Go to the line with "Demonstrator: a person" in the records below, then output it and each following line exactly, up to and including the line with "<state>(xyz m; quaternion". Skip pictures and add nothing.

Stored records:
• • •
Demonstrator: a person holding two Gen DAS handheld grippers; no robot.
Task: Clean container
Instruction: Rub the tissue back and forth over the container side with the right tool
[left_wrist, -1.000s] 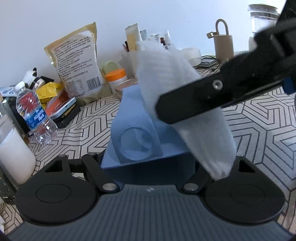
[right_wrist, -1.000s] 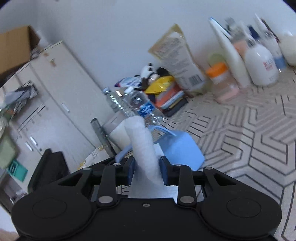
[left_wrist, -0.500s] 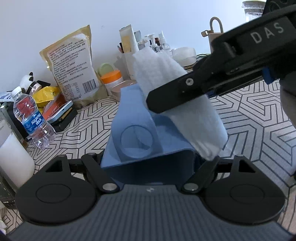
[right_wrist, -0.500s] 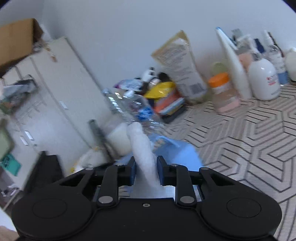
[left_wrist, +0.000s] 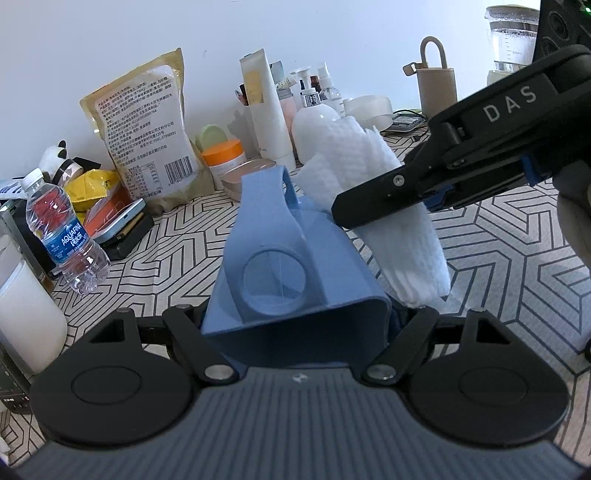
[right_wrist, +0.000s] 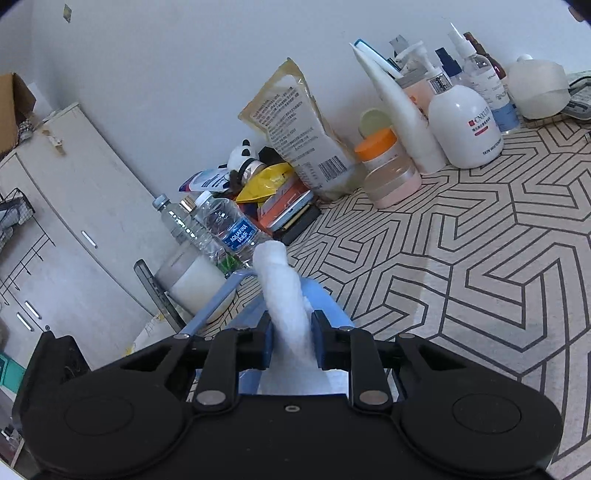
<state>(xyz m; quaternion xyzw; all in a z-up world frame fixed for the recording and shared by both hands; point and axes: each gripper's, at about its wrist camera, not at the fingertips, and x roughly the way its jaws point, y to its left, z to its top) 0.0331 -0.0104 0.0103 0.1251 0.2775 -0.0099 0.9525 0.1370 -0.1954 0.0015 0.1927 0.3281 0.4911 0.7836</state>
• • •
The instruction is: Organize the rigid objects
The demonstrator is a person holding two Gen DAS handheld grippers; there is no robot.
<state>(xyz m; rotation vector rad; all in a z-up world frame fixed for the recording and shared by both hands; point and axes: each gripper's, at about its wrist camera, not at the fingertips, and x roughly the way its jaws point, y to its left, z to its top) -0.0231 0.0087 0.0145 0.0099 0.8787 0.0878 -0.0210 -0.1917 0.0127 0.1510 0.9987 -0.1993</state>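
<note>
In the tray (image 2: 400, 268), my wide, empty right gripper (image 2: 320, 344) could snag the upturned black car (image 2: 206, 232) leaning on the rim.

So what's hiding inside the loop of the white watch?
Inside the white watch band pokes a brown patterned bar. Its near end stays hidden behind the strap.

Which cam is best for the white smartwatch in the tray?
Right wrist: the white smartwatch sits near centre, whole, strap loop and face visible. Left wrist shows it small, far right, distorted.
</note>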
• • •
| Output of the task |
Demonstrator: a person holding two Gen DAS handheld grippers; no robot.
Task: Clean container
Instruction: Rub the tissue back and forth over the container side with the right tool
[left_wrist, -1.000s] 
[right_wrist, -1.000s] 
[left_wrist, -0.500s] 
[right_wrist, -0.500s] 
[left_wrist, +0.000s] 
[right_wrist, +0.000s] 
<state>(xyz m; quaternion xyzw; all in a z-up world frame fixed for the recording and shared by both hands; point and axes: each gripper's, at about its wrist camera, not at the fingertips, and x roughly the way its jaws point, y to its left, z to its top) 0.0331 -0.0104 0.0103 0.1251 0.2775 -0.0099 0.9525 0.1370 -0.1954 0.0015 0.1927 0.3281 0.4911 0.7836</state>

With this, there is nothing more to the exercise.